When I performed acoustic instruments I always wanted to play better, and it was always easier to identify areas for improvement than it was to actually improve. There was, in fact, no such thing as “good enough” in any specific aspect of performance. Better tone! Better control! More confidence! Better understanding of jazz chords! That cool frame drum finger technique I saw in some YouTube videos! More stamina! Better oodaiko technique! Wrapping my extremely confused brain around taiko choreography!
It’s easy to feel inadequate and frustrated that way, and maybe hard to keep yourself motivated in the long term.
Across the… 33 years or so now that I’ve been making electronic music in one form or another, I’ve never had these sorts of feelings with it. There’s not a long list of things I am bad at – okay, there is, but most of those don’t actually matter because I can do other things well. Really, it was mostly exploration and play and experiments. Some experiments fail, and that’s okay. Sometimes failure is better than success anyway.
Part of that, I’m sure, is not having a specific destination. Even though I’ve found the mythical “My Sound”, it is fluid and mine by definition. When I make music, I follow the sound, my curiosity, whim, habits, knowledge, emotions, aesthetics, and luck. I follow it like it’s a riverbed and I’m the water; sometimes my following it causes it to change but that’s okay. Path of least resistance, Tao, etc.
What I’m not doing is following lines someone else drew on a map – I’m not trying to make, say, Detroit techno. If I did that, I’m sure I’d have a whole list of things that I had to do better to not embarrass myself, and I might get discouraged.

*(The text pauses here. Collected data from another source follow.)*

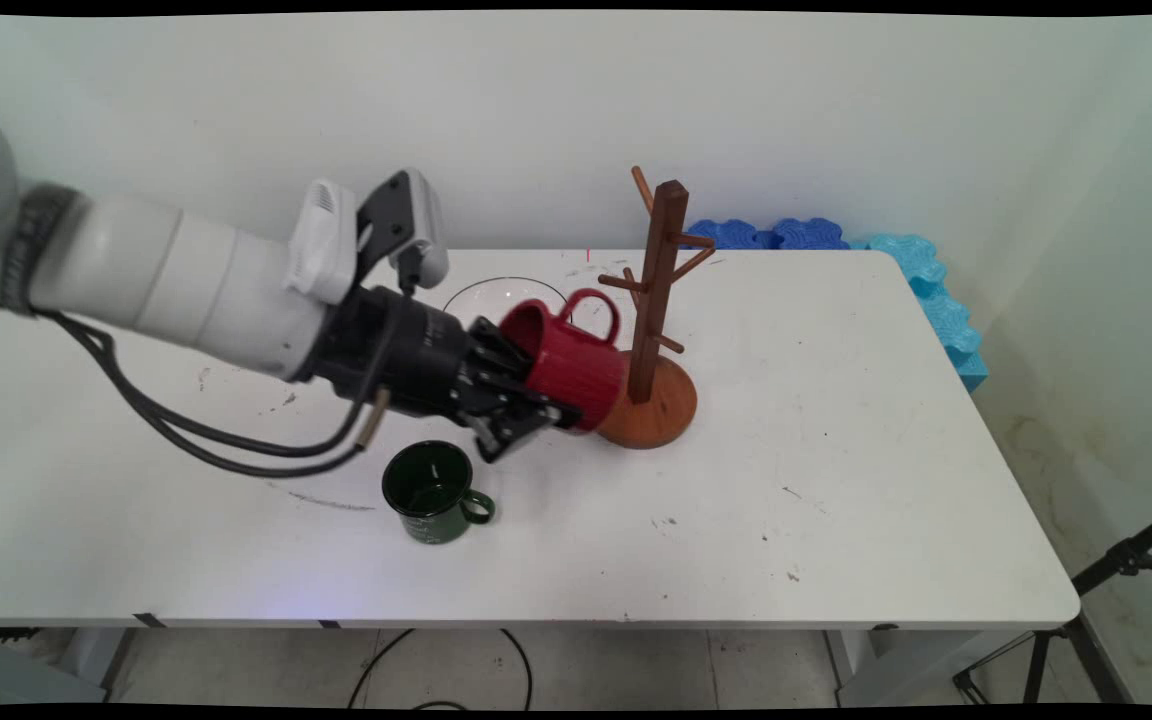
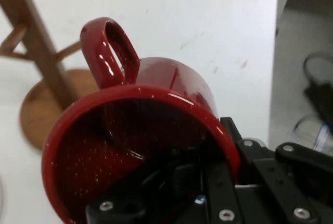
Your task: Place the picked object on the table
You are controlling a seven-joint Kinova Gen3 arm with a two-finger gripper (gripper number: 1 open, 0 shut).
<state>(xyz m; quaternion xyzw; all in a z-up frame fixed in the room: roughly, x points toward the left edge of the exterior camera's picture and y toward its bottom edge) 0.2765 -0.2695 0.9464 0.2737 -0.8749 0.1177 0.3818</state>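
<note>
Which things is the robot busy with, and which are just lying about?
Busy with: glossy red ceramic mug, gripped on its side by the black two-finger gripper; wooden peg mug tree.
Lying about: dark green enamel mug; clear glass bowl; blue foam pieces.

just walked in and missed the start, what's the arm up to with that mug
The claw is shut on the rim of a red mug, one finger inside it and one outside, holding it tipped on its side above the table with the handle up. The mug is right beside the wooden mug tree, near its post and round base. A green mug stands upright on the table just in front, and a clear glass bowl sits behind the arm.
</note>
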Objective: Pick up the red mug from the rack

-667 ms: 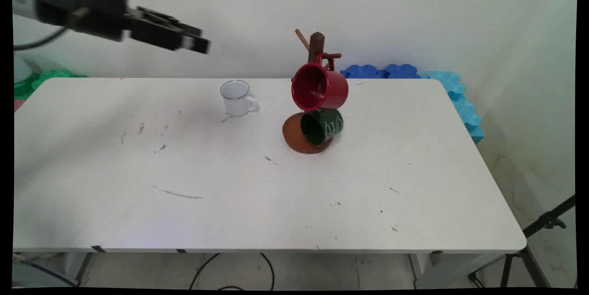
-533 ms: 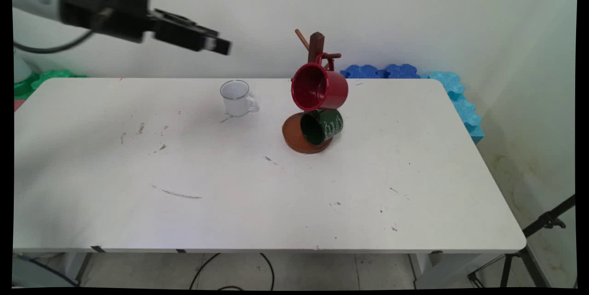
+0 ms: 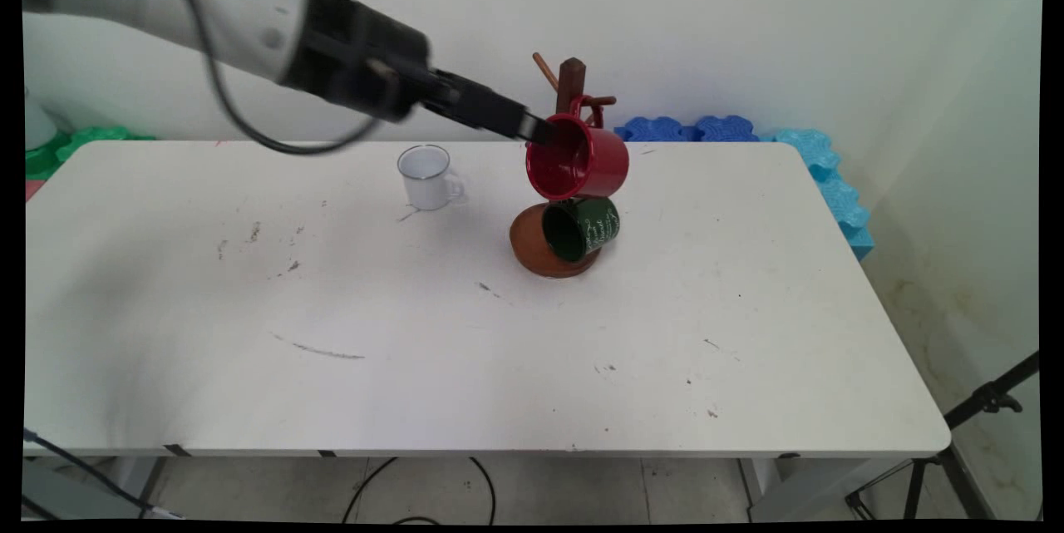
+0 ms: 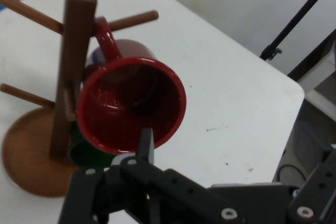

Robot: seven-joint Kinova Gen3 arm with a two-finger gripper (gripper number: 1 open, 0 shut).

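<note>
A: Where do we see the gripper (image 3: 539, 130)?

B: Right of centre in the upper half of the main view, reaching in from the upper left, its tip at the rim of the red mug (image 3: 579, 157). In the hand view one finger (image 4: 145, 145) crosses the mug's lower rim and seems to poke into the opening. We cannot tell whether the gripper is open or closed, since the other finger is hidden.

A: And the red mug itself?

B: It hangs by its handle on a peg of the wooden mug tree (image 3: 570, 82), mouth turned toward the lower left of the main view. Below it, a dark green mug (image 3: 583, 227) with white lettering hangs on the same tree, just above the round brown base (image 3: 529, 246).

A: Anything else on the desk (image 3: 416, 333)?

B: A small white mug (image 3: 427, 176) stands upright left of the tree, well apart from it, its handle toward the right. Behind the desk's far edge we see blue foam pieces (image 3: 748, 134) at the right and green ones (image 3: 83, 140) at the left. A black tripod (image 3: 956, 450) shows in the lower right corner.
</note>
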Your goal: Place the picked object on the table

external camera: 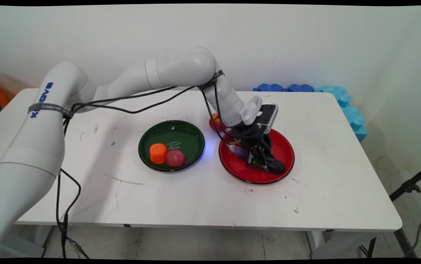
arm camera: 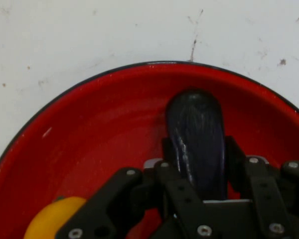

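Eggplant (arm camera: 195,137), dark purple, is lying in red plate (external camera: 285,146), gripper (arm camera: 197,169) fingers closing around it; yellow piece (arm camera: 52,219) is sitting beside; green plate (external camera: 192,137) nearby is holding two toy foods.

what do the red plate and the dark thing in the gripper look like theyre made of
Red plate: probably enamelled metal, going by its glossy surface and thin dark rim. Dark purple piece, eggplant-shaped, between the gripper fingers: likely smooth plastic or rubber with a dull sheen; it can't be told for sure.

An eggplant (arm camera: 197,134) lies in the right plate (external camera: 283,146); two toy foods sit in the left plate (external camera: 181,132).
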You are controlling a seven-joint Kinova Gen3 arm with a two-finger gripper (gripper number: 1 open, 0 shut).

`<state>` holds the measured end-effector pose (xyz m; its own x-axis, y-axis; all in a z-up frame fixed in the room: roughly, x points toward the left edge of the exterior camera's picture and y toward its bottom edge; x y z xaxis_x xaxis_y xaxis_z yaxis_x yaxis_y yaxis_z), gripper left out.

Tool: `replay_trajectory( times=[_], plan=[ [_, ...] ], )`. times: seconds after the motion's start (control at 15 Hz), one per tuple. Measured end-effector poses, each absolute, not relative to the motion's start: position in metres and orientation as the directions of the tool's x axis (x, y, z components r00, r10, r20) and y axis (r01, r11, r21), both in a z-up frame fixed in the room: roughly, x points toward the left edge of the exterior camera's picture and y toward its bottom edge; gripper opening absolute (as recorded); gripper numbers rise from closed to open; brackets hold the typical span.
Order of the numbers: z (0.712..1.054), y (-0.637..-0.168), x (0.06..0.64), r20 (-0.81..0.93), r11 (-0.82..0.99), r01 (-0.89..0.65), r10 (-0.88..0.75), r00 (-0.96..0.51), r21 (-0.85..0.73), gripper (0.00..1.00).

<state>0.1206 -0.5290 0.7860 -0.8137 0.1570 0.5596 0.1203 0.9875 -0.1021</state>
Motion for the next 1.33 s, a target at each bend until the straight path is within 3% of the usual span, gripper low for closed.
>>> replay_trajectory(
  times=[0.33,0.67,1.33],
  plan=[
    [0.800,-0.520,0.118,0.576,0.990,0.102,0.141,-0.805,-0.100,0.00],
    [0.836,-0.502,0.120,0.604,0.994,0.031,0.086,-0.792,-0.101,0.00],
    [0.895,-0.435,0.164,0.637,0.988,-0.134,-0.055,-0.769,-0.077,0.00]
  ],
)
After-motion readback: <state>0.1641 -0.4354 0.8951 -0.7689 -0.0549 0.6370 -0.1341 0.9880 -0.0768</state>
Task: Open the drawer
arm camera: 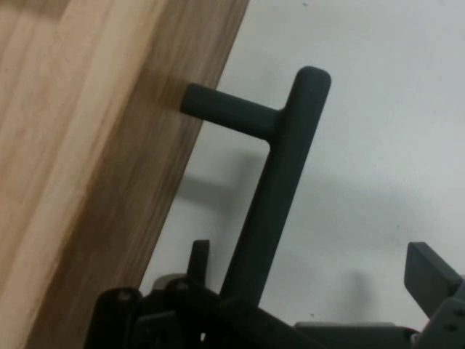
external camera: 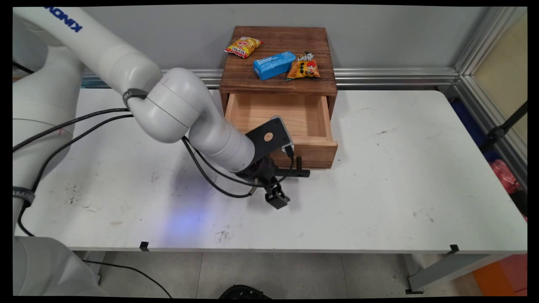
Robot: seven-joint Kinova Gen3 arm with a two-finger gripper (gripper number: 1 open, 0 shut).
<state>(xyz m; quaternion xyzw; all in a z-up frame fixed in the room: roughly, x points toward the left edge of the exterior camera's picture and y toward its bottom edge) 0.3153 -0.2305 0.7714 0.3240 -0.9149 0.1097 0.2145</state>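
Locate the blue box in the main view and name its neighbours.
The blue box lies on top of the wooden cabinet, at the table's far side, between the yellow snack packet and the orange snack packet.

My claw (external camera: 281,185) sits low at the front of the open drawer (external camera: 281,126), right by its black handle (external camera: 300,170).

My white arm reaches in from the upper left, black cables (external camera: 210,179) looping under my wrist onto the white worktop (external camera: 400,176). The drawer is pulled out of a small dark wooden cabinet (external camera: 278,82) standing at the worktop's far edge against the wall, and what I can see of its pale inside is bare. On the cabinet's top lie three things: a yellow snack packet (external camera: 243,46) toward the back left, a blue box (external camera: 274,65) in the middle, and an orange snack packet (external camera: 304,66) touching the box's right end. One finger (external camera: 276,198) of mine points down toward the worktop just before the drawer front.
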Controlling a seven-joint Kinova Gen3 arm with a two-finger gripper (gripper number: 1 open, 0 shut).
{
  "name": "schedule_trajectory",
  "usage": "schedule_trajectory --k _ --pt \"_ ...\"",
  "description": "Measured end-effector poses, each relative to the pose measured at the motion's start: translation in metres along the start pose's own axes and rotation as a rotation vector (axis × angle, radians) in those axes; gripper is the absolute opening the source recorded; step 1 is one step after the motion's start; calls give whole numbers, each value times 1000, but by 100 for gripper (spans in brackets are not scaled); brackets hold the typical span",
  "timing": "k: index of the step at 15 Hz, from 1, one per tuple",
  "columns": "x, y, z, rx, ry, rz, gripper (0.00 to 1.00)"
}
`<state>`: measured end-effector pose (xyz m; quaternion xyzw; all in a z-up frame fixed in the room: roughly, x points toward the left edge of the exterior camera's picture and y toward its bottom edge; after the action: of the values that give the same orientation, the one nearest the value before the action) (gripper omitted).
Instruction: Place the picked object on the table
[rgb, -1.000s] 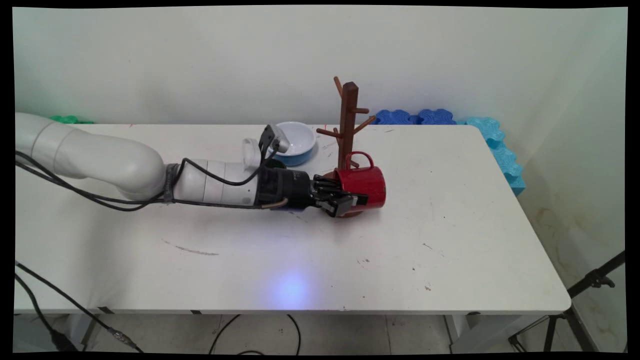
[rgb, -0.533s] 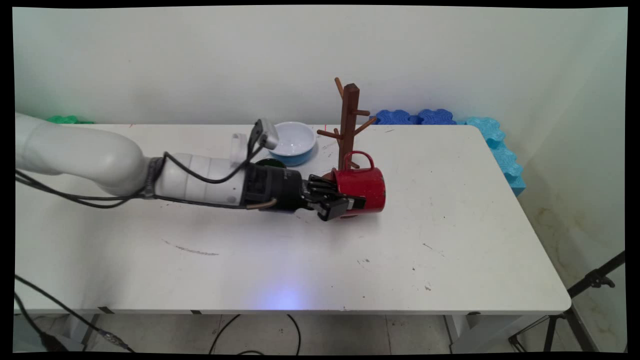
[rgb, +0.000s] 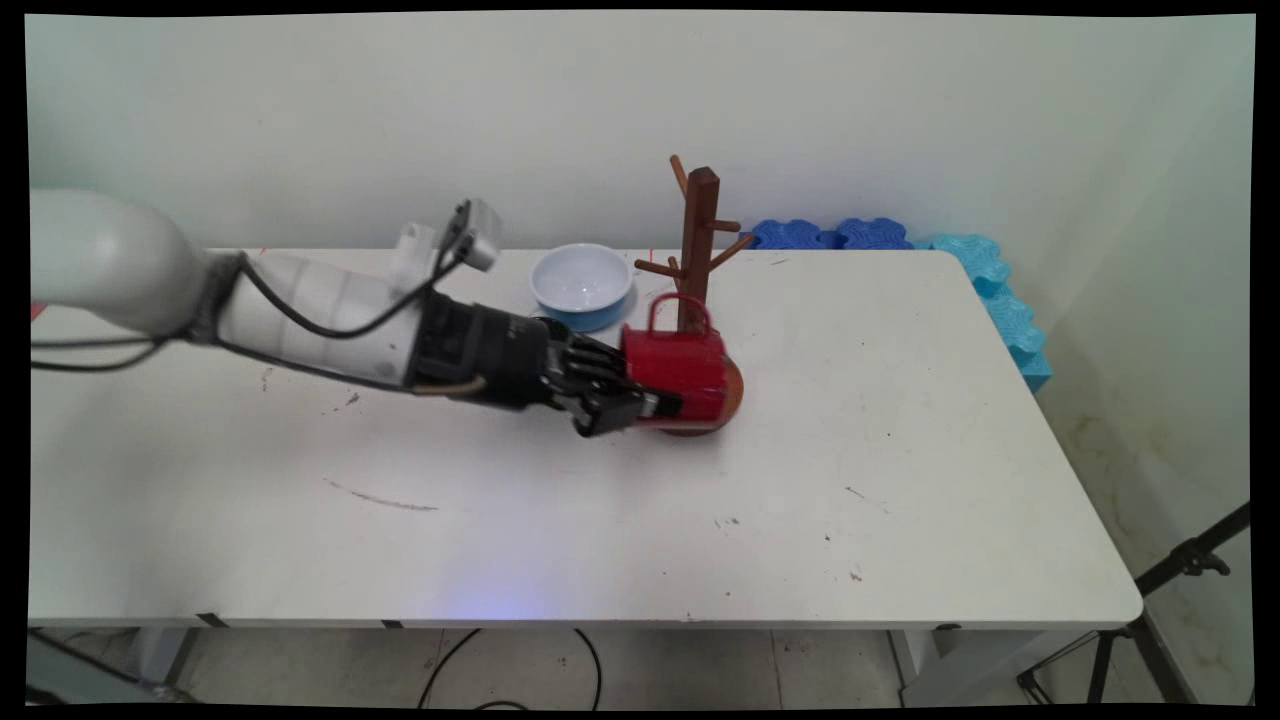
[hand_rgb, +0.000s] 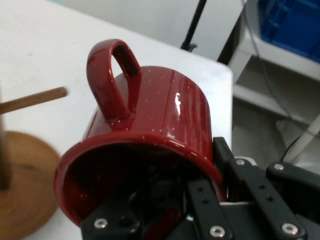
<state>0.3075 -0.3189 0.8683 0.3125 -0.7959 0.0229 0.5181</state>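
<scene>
Near the counter's middle: tool pinching the red mug's rim wall, one finger inside; mug held sideways, handle up, just before the wooden mug tree, over its base.

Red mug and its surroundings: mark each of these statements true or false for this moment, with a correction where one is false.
1. The gripper grips the red mug by its rim, one finger inside. True.
2. The mug's handle points up in the main view. True.
3. The mug hangs from a peg of the wooden mug tree. False: it is held on its side, low in front of the tree's round base, on no peg.
4. The bowl is red and sits at the table's near edge. False: it is blue outside and white inside, toward the far edge, left of the tree.
5. The bowl holds nothing visible. True.
</scene>
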Motion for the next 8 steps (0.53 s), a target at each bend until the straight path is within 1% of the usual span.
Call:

I’m not saying there’s no struggle. While I can sit down in my little studio corner and make music pretty easily, it’s only been in the last couple of years that like I had developed discipline, flow and a stylistic focus I can stay with (and thus no longer feeling like kind of a fraud or amateur). And I still get consumed by self-doubt or GAS at times, and there are whole related disciplines that I wonder if I should get into and fear I would get lost in (like serious DSP, building instruments, live performance etc.).